Will Smith plays Capt. James West, a Civil War veteran that is on some sort of special assignment in 1869. How a black man would be such a high-ranking officer back then is something I'll have to address later. He is tracking down former Confederate General "Bloodbath" McGrath (Ted Levine), who was responsible for a large massacre during the war. Also tracking him down is U.S. Marshall Artemis Gordon, played by Kevin Kline. Gordon tries to capture him by disguising himself as a very ugly prostitute, but a confused West arrives, and McGrath gets away.
They both return to Washington and President Grant (also played by Kline) teams them up to go to New Orleans where McGrath has teamed up with mad scientist Dr. Arliss Loveless (Kenneth Branagh), who lost his legs (and several major organs) fighting for the South. How he is still alive is another thing to address later.
West and Gordon find out that Loveless has been kidnapping famous scientists, including a hydraulics expert named Guillermo Escobar. At Loveless's mansion, West and Gordon crash a party he is holding for several foreign dignitaries and prominent Southerners. There they find a caged Rita Escobar (Salma Hayek). She says she heard of a plan that Loveless was going to Utah to confront the President at the dedication of the Transcontinental Railroad. There he intends to have Grant surrender the United States to him.
There are a lot of details involved, many of which deal with extremely complex machinery for the time. This includes tanks, motorcyles, and an 80 foot steam-powered spider. You see, both Gordon and Loveless are gifted inventors. Loveless does get the upper hand by having his own all-star research and development team.
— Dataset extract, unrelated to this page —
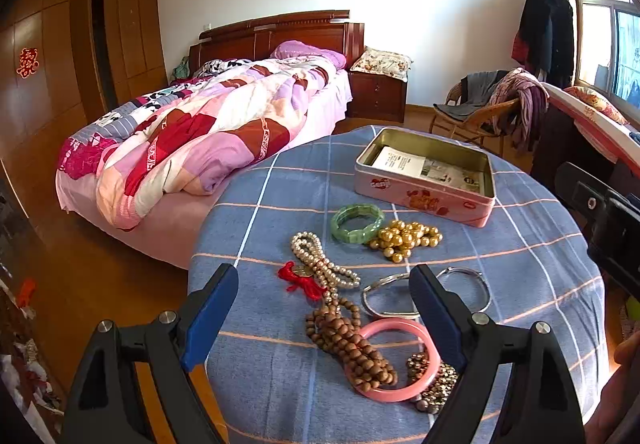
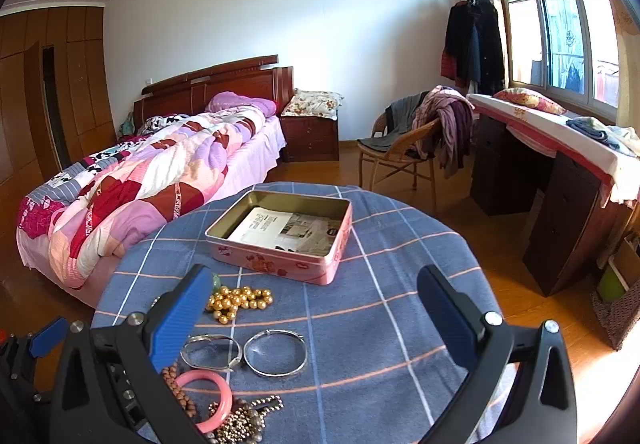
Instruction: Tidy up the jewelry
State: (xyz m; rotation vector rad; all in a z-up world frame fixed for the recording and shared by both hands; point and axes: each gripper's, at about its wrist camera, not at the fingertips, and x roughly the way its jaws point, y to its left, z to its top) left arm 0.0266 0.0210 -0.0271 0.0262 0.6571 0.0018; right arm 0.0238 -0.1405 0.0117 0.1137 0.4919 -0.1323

I knew going into this film that there would be a lot of anachronistic technology. I believe that's what the show was about. Sort of like "The Flintstones" updated to the 19th century. I was willing to accept that if (and that's a big IF) it was done in a clever way. Unfortunately, nothing here was done in a clever way. Nearly everything comes out contrived. This was a very talented cast that deserved a better film. Kline and Branagh, especially, appear to really dislike their dialogue. Will Smith is at least used to making bad movies, and this is his worst since Independence Day.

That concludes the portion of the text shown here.